● **PROBLEM TO SOLVE**
Both the line below containing "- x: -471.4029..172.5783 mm" and the line containing "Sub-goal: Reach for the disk", along with every line between them, should be repeated exactly; no other line belongs in the answer.

Stored data:
[Start of Attachment]

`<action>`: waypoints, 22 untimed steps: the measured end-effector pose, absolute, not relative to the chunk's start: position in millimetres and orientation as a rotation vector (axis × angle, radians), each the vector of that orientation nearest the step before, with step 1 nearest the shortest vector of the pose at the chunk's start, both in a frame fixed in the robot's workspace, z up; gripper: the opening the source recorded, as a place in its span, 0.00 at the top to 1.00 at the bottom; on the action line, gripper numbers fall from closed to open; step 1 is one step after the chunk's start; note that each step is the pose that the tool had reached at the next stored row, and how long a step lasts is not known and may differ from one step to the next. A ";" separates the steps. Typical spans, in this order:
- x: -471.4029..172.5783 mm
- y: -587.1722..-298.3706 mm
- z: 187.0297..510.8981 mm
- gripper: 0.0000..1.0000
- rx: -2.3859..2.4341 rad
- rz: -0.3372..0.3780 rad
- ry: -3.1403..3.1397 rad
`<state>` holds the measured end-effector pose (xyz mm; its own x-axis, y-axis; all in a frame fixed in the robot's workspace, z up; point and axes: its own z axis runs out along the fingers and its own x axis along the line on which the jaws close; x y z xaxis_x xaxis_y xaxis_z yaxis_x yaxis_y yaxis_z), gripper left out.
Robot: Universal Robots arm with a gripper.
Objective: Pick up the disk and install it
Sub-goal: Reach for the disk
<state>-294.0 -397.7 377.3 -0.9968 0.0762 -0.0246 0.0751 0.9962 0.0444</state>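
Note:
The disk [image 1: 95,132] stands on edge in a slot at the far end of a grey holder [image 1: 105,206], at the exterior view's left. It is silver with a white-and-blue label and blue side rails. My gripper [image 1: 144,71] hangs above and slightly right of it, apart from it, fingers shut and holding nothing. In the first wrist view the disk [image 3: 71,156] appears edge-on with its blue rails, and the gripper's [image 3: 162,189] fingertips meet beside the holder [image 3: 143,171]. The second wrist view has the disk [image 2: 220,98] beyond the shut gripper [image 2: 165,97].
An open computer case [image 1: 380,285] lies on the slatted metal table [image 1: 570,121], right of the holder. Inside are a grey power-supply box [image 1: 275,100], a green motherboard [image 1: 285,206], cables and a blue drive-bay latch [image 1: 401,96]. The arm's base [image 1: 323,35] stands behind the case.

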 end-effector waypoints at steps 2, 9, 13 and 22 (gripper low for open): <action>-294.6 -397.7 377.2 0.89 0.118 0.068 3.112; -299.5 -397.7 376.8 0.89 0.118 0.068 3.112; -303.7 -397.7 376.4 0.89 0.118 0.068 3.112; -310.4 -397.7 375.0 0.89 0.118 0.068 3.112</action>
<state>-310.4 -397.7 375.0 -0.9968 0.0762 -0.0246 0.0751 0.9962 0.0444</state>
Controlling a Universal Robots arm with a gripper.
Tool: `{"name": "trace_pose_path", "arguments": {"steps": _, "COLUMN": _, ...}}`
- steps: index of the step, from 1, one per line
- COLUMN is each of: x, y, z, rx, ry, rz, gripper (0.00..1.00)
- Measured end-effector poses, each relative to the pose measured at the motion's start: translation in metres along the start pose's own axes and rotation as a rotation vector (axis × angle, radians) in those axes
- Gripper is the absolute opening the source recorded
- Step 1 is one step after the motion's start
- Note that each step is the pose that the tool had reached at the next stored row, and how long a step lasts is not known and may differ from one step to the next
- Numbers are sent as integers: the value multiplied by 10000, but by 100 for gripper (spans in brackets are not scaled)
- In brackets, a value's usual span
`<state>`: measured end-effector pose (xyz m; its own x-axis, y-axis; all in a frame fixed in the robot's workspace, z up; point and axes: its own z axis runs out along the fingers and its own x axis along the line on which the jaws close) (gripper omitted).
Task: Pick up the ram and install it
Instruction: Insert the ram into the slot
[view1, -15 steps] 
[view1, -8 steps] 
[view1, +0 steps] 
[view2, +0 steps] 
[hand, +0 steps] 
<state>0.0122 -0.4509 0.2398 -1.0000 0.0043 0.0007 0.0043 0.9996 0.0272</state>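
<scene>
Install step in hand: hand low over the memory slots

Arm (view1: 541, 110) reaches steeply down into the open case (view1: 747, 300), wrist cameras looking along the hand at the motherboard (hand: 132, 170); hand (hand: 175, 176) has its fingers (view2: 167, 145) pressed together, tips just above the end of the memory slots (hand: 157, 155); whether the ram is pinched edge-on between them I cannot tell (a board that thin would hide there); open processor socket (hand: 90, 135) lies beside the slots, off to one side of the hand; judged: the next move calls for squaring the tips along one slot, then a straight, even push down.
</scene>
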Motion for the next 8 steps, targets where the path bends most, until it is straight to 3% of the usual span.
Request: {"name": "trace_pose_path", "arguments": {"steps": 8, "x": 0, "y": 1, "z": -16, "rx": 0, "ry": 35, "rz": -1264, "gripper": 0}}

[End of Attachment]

● **ANSWER SECTION**
- x: -471.4029..172.5783 mm
- y: -587.1722..-298.3706 mm
- z: 187.0297..510.8981 mm
- gripper: 0.0000..1.0000
- rx: -2.3859..2.4341 rad
- rz: -0.3372..0.3780 rad
- ry: -3.1403..3.1397 rad
`<state>` holds the measured end-effector pose (xyz mm; its own x-axis, y-axis; all in a frame fixed in the robot's workspace, z up; point and axes: its own z axis runs out along the fingers and its own x axis along the line on which the jaws close; x y z xaxis_x xaxis_y xaxis_z yaxis_x yaxis_y yaxis_z), gripper left out.
Robot: Universal Robots arm with a gripper.
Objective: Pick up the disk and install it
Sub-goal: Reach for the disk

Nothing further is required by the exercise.